• Problem
The output must reproduce each line of the data word for word.

━━━━━ Information

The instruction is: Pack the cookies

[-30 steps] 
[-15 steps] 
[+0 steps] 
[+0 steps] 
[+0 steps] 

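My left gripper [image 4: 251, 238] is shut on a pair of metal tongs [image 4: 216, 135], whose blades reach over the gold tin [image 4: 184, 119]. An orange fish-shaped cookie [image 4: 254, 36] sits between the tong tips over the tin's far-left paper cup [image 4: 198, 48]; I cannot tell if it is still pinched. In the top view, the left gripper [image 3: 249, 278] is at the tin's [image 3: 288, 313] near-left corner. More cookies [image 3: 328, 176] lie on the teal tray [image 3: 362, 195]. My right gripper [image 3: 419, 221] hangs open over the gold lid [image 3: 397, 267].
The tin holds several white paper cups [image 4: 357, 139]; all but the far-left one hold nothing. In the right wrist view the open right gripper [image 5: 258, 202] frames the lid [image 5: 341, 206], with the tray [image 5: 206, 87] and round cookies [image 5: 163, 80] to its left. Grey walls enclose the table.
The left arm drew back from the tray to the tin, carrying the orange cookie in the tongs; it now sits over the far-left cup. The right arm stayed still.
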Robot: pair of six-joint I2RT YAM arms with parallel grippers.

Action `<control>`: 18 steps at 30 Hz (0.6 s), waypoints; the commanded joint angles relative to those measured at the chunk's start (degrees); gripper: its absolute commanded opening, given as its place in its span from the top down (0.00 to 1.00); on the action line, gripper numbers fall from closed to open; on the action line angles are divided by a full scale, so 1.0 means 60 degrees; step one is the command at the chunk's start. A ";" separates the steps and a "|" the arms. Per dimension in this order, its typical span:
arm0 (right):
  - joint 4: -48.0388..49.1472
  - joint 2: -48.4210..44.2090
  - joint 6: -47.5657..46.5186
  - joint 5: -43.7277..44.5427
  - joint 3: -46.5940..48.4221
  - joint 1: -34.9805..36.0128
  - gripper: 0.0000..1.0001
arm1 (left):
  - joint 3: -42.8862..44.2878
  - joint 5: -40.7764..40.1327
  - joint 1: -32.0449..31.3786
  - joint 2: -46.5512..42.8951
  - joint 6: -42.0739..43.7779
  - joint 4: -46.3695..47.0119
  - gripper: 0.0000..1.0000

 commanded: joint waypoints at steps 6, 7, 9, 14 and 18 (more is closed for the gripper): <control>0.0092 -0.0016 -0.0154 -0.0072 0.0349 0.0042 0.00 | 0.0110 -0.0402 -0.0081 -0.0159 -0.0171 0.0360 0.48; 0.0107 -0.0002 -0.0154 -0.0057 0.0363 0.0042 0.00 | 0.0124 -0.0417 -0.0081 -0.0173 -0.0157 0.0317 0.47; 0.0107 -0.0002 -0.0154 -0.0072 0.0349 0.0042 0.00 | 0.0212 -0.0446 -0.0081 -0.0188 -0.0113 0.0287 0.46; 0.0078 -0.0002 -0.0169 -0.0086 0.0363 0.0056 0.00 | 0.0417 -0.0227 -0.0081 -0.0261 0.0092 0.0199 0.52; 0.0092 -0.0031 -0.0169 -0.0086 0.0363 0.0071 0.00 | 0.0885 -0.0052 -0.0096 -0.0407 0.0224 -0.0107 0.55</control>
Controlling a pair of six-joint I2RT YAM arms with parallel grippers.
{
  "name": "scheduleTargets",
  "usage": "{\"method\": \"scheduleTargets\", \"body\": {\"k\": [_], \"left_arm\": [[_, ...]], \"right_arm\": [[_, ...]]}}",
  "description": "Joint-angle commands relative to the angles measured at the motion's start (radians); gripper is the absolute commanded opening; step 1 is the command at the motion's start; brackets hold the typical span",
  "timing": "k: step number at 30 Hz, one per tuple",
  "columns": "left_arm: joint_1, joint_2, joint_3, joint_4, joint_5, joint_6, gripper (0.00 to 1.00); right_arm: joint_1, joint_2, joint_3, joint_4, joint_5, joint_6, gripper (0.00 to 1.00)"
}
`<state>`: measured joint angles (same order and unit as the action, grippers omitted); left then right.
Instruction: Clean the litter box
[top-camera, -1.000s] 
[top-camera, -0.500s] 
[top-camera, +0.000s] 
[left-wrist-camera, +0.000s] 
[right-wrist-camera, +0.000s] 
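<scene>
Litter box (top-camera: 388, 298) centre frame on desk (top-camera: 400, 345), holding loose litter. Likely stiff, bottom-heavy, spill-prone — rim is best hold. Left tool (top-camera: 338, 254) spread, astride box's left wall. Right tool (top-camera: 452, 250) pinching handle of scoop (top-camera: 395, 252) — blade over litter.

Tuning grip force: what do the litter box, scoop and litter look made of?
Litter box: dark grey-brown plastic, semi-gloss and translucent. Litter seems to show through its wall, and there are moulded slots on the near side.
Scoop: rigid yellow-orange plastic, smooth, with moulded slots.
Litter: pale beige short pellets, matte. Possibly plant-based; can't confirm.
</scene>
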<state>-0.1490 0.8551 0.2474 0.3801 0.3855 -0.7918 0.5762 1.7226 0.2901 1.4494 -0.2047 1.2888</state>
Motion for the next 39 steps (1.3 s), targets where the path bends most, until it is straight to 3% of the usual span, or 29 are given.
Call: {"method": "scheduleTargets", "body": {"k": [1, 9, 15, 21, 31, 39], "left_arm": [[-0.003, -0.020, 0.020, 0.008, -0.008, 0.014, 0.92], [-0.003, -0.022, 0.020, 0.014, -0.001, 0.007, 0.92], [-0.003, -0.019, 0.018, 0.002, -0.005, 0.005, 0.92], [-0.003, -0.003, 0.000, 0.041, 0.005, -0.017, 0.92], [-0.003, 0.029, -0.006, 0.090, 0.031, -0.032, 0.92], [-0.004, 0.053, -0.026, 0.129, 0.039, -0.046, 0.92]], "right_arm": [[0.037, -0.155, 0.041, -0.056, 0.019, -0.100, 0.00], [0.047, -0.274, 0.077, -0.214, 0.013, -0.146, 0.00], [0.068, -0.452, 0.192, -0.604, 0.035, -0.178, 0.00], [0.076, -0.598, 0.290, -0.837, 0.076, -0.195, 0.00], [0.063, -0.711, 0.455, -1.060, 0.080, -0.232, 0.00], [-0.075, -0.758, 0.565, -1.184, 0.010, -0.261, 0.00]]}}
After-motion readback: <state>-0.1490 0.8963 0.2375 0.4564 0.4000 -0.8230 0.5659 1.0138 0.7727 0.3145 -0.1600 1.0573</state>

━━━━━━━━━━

• Solution to the problem
The instruction is: Pack the cookies

[-30 steps] 
[-15 steps] 
[+0 steps] 
[+0 steps] 
[+0 steps] 

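My left gripper [image 4: 251, 238] is shut on a pair of metal tongs [image 4: 216, 135], whose blades reach over the gold tin [image 4: 184, 119]. An orange fish-shaped cookie [image 4: 254, 36] sits between the tong tips over the tin's far-left paper cup [image 4: 198, 48]; I cannot tell if it is still pinched. In the top view, the left gripper [image 3: 249, 278] is at the tin's [image 3: 288, 313] near-left corner. More cookies [image 3: 328, 176] lie on the teal tray [image 3: 362, 195]. My right gripper [image 3: 419, 221] hangs open over the gold lid [image 3: 397, 267].
The tin holds several white paper cups [image 4: 357, 139]; all but the far-left one hold nothing. In the right wrist view the open right gripper [image 5: 258, 202] frames the lid [image 5: 341, 206], with the tray [image 5: 206, 87] and round cookies [image 5: 163, 80] to its left. Grey walls enclose the table.
The left arm drew back from the tray to the tin, carrying the orange cookie in the tongs; it now sits over the far-left cup. The right arm stayed still.
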Robot: pair of six-joint I2RT YAM arms with parallel grippers.

Action `<control>`: 18 steps at 30 Hz (0.6 s), waypoints; the commanded joint angles relative to those measured at the chunk's start (degrees); gripper: its absolute commanded opening, given as its place in its span from the top down (0.00 to 1.00); on the action line, gripper numbers fall from closed to open; on the action line angles are divided by a full scale, so 1.0 means 60 degrees; step one is the command at the chunk's start. A ";" separates the steps and a "|" the arms. Per dimension in this order, its typical span:
arm0 (right):
  - joint 4: -48.0388..49.1472
  - joint 2: -48.4210..44.2090
  - joint 6: -47.5657..46.5186
  - joint 5: -43.7277..44.5427
  - joint 3: -46.5940..48.4221
  - joint 1: -34.9805..36.0128
  - gripper: 0.0000..1.0001
arm1 (left):
  - joint 3: -42.8862..44.2878
  - joint 5: -40.7764..40.1327
  - joint 1: -32.0449..31.3786
  - joint 2: -46.5512..42.8951
  - joint 6: -42.0739..43.7779
  - joint 4: -46.3695..47.0119
  - gripper: 0.0000..1.0000

 commanded: joint waypoints at steps 6, 7, 9, 14 and 18 (more is closed for the gripper): <control>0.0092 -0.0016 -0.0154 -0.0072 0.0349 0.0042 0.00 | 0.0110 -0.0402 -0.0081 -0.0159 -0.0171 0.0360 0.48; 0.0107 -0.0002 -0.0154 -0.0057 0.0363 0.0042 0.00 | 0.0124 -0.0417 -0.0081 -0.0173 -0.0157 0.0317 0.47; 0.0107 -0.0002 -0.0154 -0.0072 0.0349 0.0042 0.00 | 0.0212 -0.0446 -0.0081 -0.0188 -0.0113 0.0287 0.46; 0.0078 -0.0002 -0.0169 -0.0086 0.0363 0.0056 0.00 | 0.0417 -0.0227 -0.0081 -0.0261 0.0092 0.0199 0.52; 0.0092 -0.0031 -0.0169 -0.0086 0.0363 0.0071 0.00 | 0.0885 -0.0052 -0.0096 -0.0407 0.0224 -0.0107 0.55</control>
Controlling a pair of six-joint I2RT YAM arms with parallel grippers.
{
  "name": "scheduleTargets",
  "usage": "{\"method\": \"scheduleTargets\", \"body\": {\"k\": [_], \"left_arm\": [[_, ...]], \"right_arm\": [[_, ...]]}}",
  "description": "Joint-angle commands relative to the angles measured at the motion's start (radians); gripper is the absolute commanded opening; step 1 is the command at the motion's start; brackets hold the typical span",
  "timing": "k: step number at 30 Hz, one per tuple",
  "columns": "left_arm: joint_1, joint_2, joint_3, joint_4, joint_5, joint_6, gripper (0.00 to 1.00); right_arm: joint_1, joint_2, joint_3, joint_4, joint_5, joint_6, gripper (0.00 to 1.00)"
}
`<state>`: measured joint angles (same order and unit as the action, grippers omitted); left then right.
Instruction: Clean the litter box
[top-camera, -1.000s] 
[top-camera, -0.500s] 
[top-camera, +0.000s] 
[left-wrist-camera, +0.000s] 
[right-wrist-camera, +0.000s] 
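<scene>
Litter box (top-camera: 388, 298) centre frame on desk (top-camera: 400, 345), holding loose litter. Likely stiff, bottom-heavy, spill-prone — rim is best hold. Left tool (top-camera: 338, 254) spread, astride box's left wall. Right tool (top-camera: 452, 250) pinching handle of scoop (top-camera: 395, 252) — blade over litter.

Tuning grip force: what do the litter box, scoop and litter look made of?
Litter box: dark grey-brown plastic, semi-gloss and translucent. Litter seems to show through its wall, and there are moulded slots on the near side.
Scoop: rigid yellow-orange plastic, smooth, with moulded slots.
Litter: pale beige short pellets, matte. Possibly plant-based; can't confirm.
</scene>
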<state>-0.1490 0.8551 0.2474 0.3801 0.3855 -0.7918 0.5762 1.7226 0.2901 1.4494 -0.2047 1.2888</state>
Motion for the next 39 steps (1.3 s), targets where the path bends most, until it is straight to 3% of the usual span, or 29 are given.
Call: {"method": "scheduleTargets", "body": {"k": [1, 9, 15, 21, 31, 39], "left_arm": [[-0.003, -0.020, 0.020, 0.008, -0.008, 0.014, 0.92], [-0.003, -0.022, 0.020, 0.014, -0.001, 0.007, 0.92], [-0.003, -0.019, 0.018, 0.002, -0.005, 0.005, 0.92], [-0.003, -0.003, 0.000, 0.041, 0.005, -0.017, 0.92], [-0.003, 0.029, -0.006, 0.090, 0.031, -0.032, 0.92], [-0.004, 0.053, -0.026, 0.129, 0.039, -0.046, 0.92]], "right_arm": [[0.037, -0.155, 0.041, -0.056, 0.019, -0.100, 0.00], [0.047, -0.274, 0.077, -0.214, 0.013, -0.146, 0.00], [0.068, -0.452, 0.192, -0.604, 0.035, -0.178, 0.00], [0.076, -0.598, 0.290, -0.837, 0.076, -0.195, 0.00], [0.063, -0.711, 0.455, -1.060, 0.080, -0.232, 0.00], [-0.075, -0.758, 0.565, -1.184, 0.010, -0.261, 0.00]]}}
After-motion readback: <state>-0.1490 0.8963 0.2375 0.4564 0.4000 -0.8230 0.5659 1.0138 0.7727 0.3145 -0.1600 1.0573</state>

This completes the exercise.